Interview
Was Kirche von Fußball lernen kann
Die Atmosphäre im Fußballstadion ist unvergleichlich. Könnte es nicht auch in
unseren Gottesdiensten so spannend sein? Dazu ein Interview mit Christoph
Markschies. Mit ihm sprach Willi Wild.
Wieviel Religion steckt im Fußball bzw. Fußballspielen?
Markschies: Es steckt jedenfalls recht viel Religionsersatz im Fußball: Fans pilgern zu einem Stadion wie zu einem Wallfahrtsort.
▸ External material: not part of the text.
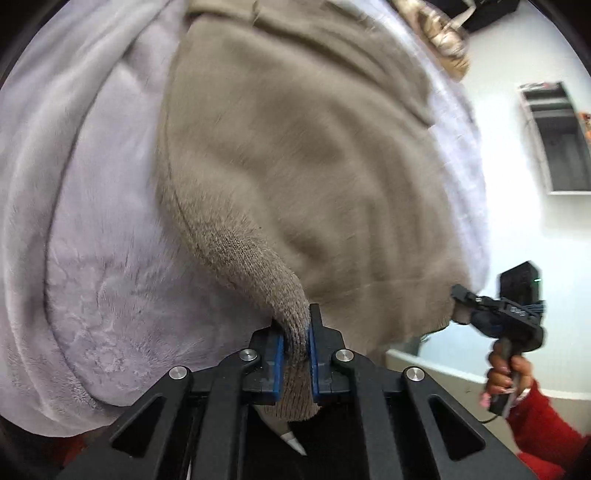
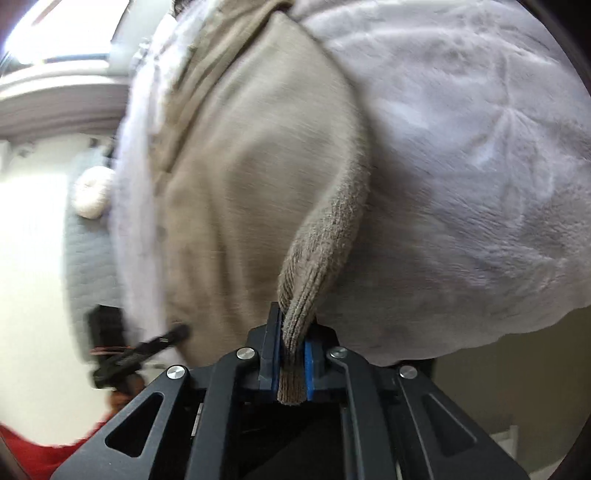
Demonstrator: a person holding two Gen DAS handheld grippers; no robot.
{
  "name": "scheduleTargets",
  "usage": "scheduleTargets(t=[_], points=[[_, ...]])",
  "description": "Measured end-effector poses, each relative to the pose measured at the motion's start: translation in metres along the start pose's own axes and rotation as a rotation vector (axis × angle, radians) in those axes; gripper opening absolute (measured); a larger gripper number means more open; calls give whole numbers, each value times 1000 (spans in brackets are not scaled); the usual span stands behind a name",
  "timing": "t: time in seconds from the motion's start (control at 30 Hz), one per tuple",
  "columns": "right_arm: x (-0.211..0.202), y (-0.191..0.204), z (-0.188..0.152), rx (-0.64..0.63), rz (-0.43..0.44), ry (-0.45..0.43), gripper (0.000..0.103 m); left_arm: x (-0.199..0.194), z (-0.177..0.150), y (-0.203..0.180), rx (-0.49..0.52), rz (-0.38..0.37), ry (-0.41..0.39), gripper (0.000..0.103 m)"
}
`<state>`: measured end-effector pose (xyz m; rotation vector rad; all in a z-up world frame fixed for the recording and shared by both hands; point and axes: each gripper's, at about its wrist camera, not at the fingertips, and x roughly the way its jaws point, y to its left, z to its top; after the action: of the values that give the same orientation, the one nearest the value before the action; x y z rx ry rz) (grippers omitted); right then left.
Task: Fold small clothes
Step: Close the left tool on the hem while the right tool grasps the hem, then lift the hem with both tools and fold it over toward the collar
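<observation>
A beige knitted garment (image 1: 303, 155) lies spread on a pale lilac plush blanket (image 1: 81, 206). My left gripper (image 1: 296, 332) is shut on the garment's near left corner, whose ribbed edge runs down between the blue pads. In the right wrist view the same beige garment (image 2: 251, 192) fills the middle, and my right gripper (image 2: 293, 339) is shut on its near right corner, pinched between its blue pads. The right gripper (image 1: 460, 295) also shows at the garment's right edge in the left wrist view, held by a hand in a red sleeve.
The plush blanket (image 2: 461, 166) covers the surface around the garment. A white wall with a dark-framed unit (image 1: 557, 140) stands to the right. A furry brown item (image 1: 443, 33) lies at the far edge. A quilted grey cover with a round white cushion (image 2: 92, 192) lies left.
</observation>
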<state>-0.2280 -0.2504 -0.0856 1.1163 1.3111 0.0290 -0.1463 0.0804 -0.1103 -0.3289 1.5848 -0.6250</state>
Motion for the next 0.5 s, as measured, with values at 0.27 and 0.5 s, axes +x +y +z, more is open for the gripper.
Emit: scheduleTargets(t=[0.27,0.5], points=[[-11,50,55,22,259,-112,10,-48,71,-21,-10,-44,-179,12],[1,89,146,-6,328,-144,10,-46,158,-27,-14,0,-270,12]])
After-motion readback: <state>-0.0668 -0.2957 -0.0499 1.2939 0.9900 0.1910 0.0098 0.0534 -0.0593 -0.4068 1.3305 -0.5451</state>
Ein verschwitztes T-Shirt eines Spielers hält man wie eine Reliquie in Ehren. Beim Spiel wird gesungen wie sonst praktisch nur noch in der Kirche oder im Chor. Es gibt geschlossene Fan-Abteilungen auf Friedhöfen: Die enge Gemeinschaft beim Fußball reicht bis in den Tod. Fans eines Berliner Vereins nennen ihren Klub »Unsere Liebe«, Glauben und Hoffnung brauchte man, wenn man für die deutsche Mannschaft war vor ihrem Ausscheiden.
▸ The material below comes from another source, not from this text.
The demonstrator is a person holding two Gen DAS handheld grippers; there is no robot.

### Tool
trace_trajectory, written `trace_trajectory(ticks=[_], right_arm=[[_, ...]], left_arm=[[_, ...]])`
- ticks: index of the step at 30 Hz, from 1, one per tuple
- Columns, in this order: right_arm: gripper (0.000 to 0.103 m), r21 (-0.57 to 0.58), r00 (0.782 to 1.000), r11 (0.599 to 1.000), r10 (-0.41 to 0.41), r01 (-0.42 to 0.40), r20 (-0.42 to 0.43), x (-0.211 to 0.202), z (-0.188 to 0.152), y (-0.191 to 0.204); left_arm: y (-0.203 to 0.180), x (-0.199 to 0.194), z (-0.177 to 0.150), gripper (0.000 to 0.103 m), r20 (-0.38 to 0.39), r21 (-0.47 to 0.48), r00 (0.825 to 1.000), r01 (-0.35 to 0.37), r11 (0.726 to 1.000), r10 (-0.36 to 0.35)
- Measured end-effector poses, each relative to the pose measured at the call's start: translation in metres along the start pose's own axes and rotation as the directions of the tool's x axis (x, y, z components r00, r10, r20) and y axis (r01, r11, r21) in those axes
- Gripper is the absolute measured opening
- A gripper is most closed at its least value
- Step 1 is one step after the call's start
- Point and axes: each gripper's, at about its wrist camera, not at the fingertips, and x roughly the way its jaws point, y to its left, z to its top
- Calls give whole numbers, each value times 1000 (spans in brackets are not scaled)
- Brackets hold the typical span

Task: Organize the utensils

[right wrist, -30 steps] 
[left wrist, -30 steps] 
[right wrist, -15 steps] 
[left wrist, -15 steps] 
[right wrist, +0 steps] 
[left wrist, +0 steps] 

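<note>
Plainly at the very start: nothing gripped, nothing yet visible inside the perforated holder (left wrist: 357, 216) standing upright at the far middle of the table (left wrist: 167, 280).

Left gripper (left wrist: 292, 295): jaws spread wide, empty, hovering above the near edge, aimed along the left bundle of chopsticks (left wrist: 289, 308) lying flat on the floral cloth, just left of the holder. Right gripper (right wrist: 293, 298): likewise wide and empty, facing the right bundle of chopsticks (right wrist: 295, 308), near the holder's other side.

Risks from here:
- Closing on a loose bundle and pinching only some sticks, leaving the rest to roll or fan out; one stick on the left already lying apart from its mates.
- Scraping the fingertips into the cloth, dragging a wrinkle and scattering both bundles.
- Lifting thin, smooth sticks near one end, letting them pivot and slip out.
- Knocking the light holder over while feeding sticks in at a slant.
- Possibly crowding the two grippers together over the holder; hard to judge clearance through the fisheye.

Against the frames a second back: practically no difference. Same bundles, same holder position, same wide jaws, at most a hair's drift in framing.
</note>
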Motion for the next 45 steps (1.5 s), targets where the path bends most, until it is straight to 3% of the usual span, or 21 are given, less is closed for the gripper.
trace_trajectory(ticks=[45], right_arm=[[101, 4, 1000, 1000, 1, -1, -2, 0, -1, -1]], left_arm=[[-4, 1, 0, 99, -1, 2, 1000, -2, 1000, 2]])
Was fasziniert Sie als Theologe an dem WM-Geschehen?
Markschies: Ich erlebe beim Zuschauen mit anderen Menschen eine begeisterte Gemeinschaft über alle sozialen, religiösen und politischen Grenzen hinweg, ich erlebe tiefen Enthusiasmus, aber ebenso auch tiefe Verzweiflung. Das volle Leben. Und ich beobachte mindestens bei einzelnen Vereinen eine Ersatzreligion bei Menschen, die ihre Religion verloren haben oder nie eine besessen haben.
Inwieweit ist die Atmosphäre im Stadion mit der in einer Kirche vergleichbar?
Markschies: Stadion ist vielleicht besser mit einem Kirchentag vergleichbar: Es gibt Rituale im Blick auf Gesänge, Hinsetzen und Aufstehen, bei der Kleidung (alle Schals sehen gleich aus …), wenn etwas passiert, reagieren alle Fans gemeinsam, eine enge Gemeinschaft von Menschen ist spürbar, die sich eigentlich gar nicht näher kennen. Ein Fest mitten im Alltag.
Kann in einem Gottesdienst die Spannung eines Fußballspiels erzeugt werden?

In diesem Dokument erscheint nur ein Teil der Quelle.